§ Aim of the task: Repeat precisely the span of lines below that opens with the line containing "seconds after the" and closes with the line containing "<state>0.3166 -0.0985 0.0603", both included.

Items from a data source
──────────

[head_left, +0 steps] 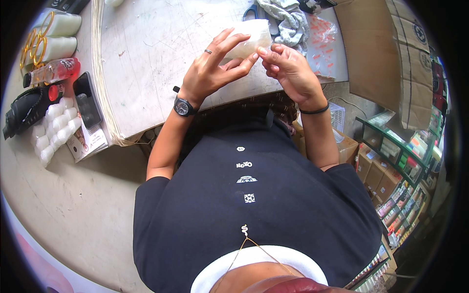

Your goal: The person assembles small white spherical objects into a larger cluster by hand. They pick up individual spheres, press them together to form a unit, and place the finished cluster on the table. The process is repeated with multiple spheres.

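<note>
A whitish, translucent sheet or roll [255, 38] is between my hands over the white tabletop [146, 73]; its exact kind is unclear. My left hand [213, 63], with a ring and a black watch, reaches over its left side. The left index fingertip and thumb press at its near edge, the other fingers curving across it. At the near right corner, my right hand [291, 73] pinches the edge between thumb and index finger, its other fingers curled. Just beyond lie blue-handled scissors [250, 11] and a grey knitted cloth or glove [289, 24].
A clear plastic bag with orange print [322, 46] and cardboard [373, 58] are at the right. White cords [97, 63] run along the table's left edge. Farther left lie a phone [87, 100], a bottle [53, 72], white rolls [61, 46] and wrapped white balls [57, 127].
</note>
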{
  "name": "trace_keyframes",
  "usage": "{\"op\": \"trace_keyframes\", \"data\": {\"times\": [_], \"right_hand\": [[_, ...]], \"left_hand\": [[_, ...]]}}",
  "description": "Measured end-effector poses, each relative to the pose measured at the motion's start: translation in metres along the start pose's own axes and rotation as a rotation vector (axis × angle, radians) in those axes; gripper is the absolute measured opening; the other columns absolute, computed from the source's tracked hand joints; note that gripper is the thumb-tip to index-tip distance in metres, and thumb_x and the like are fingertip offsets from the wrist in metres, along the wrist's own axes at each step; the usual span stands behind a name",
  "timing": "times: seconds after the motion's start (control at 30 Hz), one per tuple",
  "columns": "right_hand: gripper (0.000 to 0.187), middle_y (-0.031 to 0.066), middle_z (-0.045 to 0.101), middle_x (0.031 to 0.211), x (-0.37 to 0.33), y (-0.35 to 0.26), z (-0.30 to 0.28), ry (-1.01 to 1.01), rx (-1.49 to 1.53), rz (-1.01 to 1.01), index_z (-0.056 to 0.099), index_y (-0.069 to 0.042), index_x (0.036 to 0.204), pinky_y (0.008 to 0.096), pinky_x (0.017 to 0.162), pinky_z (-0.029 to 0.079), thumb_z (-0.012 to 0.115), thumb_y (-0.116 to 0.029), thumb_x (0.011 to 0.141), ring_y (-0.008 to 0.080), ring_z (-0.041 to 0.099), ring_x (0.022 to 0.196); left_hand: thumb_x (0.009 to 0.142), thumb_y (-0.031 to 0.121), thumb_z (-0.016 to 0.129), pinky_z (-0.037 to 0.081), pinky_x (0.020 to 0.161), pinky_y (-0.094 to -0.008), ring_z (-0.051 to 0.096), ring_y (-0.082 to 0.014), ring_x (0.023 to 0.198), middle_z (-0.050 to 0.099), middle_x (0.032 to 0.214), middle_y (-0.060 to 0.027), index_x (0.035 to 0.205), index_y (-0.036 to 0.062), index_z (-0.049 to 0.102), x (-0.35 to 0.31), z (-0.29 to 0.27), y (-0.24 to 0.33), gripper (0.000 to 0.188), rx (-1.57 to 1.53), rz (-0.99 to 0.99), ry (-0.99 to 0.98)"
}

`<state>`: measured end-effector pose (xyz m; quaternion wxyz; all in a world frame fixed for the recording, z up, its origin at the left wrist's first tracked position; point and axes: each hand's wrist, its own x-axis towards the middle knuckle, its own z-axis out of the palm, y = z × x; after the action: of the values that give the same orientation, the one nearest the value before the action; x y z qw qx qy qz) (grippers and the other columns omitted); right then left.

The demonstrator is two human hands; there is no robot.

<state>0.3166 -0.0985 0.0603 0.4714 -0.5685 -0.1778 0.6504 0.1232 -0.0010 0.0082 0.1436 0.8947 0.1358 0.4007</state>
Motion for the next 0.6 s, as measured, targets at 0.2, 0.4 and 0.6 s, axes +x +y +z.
{"op": "trace_keyframes", "data": {"times": [0.2, 0.4, 0.6], "right_hand": [[0.065, 0.0025, 0.065, 0.085, 0.005, 0.011, 0.018, 0.132, -0.057, -0.181, 0.046, 0.002, 0.119, 0.0183, 0.067, 0.038, 0.085, -0.036, 0.082, 0.0035, 0.049, 0.073], [0.081, 0.0021, 0.056, 0.091, 0.038, 0.039, 0.046, 0.25, -0.13, -0.524, 0.038, 0.001, 0.132, 0.0202, 0.072, 0.045, 0.08, -0.047, 0.082, 0.0086, 0.053, 0.082], [0.085, 0.0091, 0.063, 0.112, 0.058, 0.034, 0.06, 0.154, -0.399, -0.88, 0.043, -0.001, 0.141, 0.0288, 0.089, 0.051, 0.078, -0.051, 0.082, 0.0171, 0.062, 0.103]], "left_hand": [[0.076, -0.001, 0.077, 0.062, 0.089, -0.0361, 0.061, -0.0309, 0.121, 0.057, 0.136, -0.0096, 0.104, 0.0129, 0.057, -0.004, 0.006, -0.009, 0.038, -0.155, -0.025, 0.101], [0.082, 0.003, 0.079, 0.061, 0.089, -0.0427, 0.058, -0.0368, 0.125, 0.049, 0.139, -0.0246, 0.106, 0.0061, 0.036, -0.004, 0.006, -0.021, 0.049, -0.479, -0.194, 0.223], [0.083, 0.0, 0.077, 0.059, 0.097, -0.0494, 0.057, -0.0427, 0.124, 0.038, 0.142, -0.0349, 0.115, 0.0096, 0.025, 0.0, -0.016, -0.011, 0.062, -0.864, -0.409, 0.355]]}}
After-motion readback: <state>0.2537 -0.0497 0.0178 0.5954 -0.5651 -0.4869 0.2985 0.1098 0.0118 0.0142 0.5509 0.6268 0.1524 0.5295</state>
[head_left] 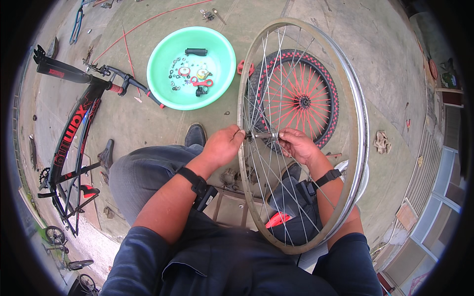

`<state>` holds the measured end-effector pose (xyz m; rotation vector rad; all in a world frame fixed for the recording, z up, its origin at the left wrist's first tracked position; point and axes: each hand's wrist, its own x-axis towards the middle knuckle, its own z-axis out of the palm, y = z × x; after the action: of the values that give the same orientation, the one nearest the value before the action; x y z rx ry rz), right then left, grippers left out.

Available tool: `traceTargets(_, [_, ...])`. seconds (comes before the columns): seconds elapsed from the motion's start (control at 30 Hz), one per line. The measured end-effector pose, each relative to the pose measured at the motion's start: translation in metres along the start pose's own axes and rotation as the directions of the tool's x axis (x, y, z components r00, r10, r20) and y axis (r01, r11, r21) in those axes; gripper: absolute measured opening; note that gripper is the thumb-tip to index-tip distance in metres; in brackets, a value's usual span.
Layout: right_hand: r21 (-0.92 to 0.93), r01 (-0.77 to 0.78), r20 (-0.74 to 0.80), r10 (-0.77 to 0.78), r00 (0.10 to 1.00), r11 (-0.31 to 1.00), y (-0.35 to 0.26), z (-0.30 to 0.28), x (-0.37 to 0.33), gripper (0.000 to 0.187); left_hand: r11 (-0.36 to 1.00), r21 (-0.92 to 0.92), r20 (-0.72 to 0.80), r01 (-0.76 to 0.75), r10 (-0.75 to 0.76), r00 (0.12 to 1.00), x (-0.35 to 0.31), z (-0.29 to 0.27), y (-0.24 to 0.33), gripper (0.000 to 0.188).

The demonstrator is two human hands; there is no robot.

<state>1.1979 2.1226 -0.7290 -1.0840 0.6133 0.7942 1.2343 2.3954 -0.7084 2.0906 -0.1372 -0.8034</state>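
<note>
A bare bicycle wheel rim (362,118) with thin silver spokes stands upright and tilted before me, with no tyre on it. Its hub (262,134) lies crosswise at the centre. My left hand (225,143) pinches the left end of the hub's axle between thumb and fingers. At the hub's right end, my right hand (297,145) reaches among the spokes, its thumb and forefinger closed on the axle end. Whether a small nut sits under either set of fingertips is hidden.
Beyond the rim lies a wheel with red spokes and a black-and-red tyre (257,84). A mint-green basin (224,52) holds small bike parts and a black grip (196,51). A black-and-red bike frame (70,121) stands at left. A crumpled glove (381,142) lies at right.
</note>
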Motion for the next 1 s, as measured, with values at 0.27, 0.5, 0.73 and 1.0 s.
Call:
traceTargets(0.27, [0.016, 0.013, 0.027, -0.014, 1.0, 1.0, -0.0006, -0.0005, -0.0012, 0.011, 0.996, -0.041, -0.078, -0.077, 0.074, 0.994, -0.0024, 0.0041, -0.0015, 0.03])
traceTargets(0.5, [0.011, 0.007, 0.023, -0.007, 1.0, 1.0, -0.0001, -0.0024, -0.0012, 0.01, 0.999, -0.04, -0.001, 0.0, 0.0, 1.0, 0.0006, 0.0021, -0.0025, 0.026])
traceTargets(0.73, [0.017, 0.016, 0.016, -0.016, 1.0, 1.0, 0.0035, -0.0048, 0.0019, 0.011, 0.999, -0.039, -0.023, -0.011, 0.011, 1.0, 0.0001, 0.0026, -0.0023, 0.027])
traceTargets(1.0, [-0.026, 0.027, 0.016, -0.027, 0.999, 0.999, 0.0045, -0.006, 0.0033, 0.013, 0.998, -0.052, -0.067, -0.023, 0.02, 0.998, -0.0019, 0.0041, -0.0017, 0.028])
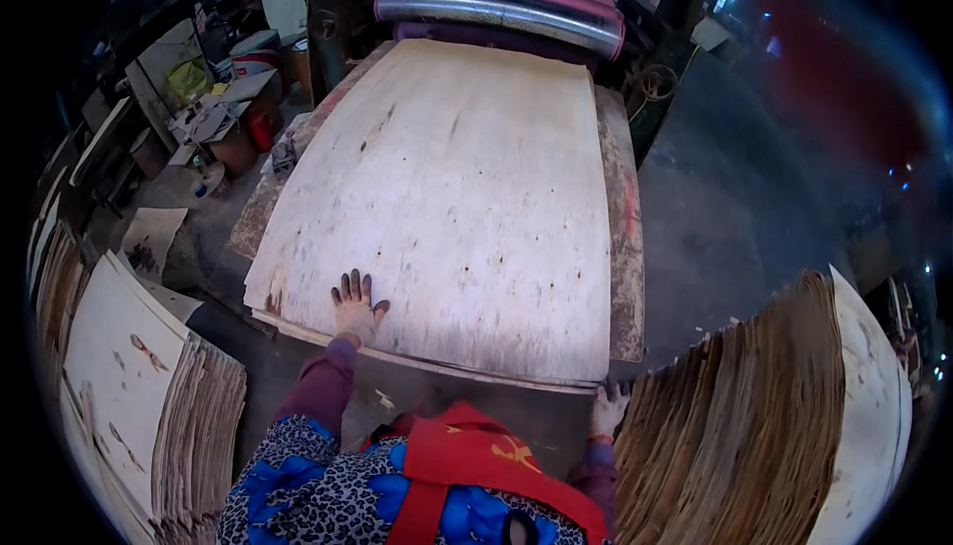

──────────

§ Your solution:
  "timing": "times: seconds after the motion's start (control at 30 Hz), one per tuple",
  "columns": "right_hand: gripper (0.000 to 0.187), middle_y (-0.031 to 0.066), middle_z (-0.045 to 0.101), middle_x (0.031 to 0.211), x (-0.37 to 0.33), y (-0.35 to 0.26), z (-0.30 to 0.28), ry (-1.01 to 1.01), rx (-1.49 to 1.53), rz (-1.01 to 1.01), index_z (-0.056 to 0.099), index_y (-0.069 to 0.042), index_x (0.036 to 0.204), pinky_y (0.008 to 0.096), pinky_x (0.017 to 0.162), pinky_z (-0.029 to 0.079), thumb_z (-0.012 to 0.115), thumb_y (-0.116 to 0.029), thumb_x (0.011 to 0.141), ring_y (-0.008 to 0.080), ring_z (-0.041 to 0.099), ring_x (0.022 to 0.196); left_hand: thumb_x (0.009 to 0.142), thumb_y (-0.031 to 0.121), thumb_z (-0.016 to 0.129), pinky_z (-0.037 to 0.081), pinky_x (0.020 to 0.161), pinky_y (-0.094 to -0.008), ring_z (-0.051 to 0.096), ring_y (-0.082 to 0.014), ring_x (0.023 to 0.198), middle_z (-0.050 to 0.099), middle_x (0.032 to 0.214), middle_y (-0.060 to 0.027), index_x (0.035 to 0.205), index_y (-0.036 to 0.062), index_z (-0.049 to 0.102), x (-0.35 to 0.31), z (-0.29 to 0.27), y (-0.24 to 0.33), gripper (0.000 to 0.188), rx (-1.57 to 1.53), rz (-0.99 to 0.99), ry (-0.99 to 0.98)"
}

`<state>`: measured end-effector pose (xyz m; quaternion wxyz; all in a world frame fixed for the recording, z up, its origin at the left wrist's first tracked position; point and axes: each hand's wrist, its own x-axis towards the middle knuckle, its own z-axis out of the palm, y = z × x; after the action: of the values that give the same orientation, the one nearest the value before the action; x y z qw qx qy qz) (grippers and the other columns omitted); right then left.

The demonstrator is two human hands; there is no robot.

<state>0.3166 -0.0985 0.0603 0.4714 -0.5685 -0.1778 0.6504 0.1232 -0.0010 0.0082 0.1436 0.8947 0.1358 0.4007</state>

Nothing else belongs in this answer.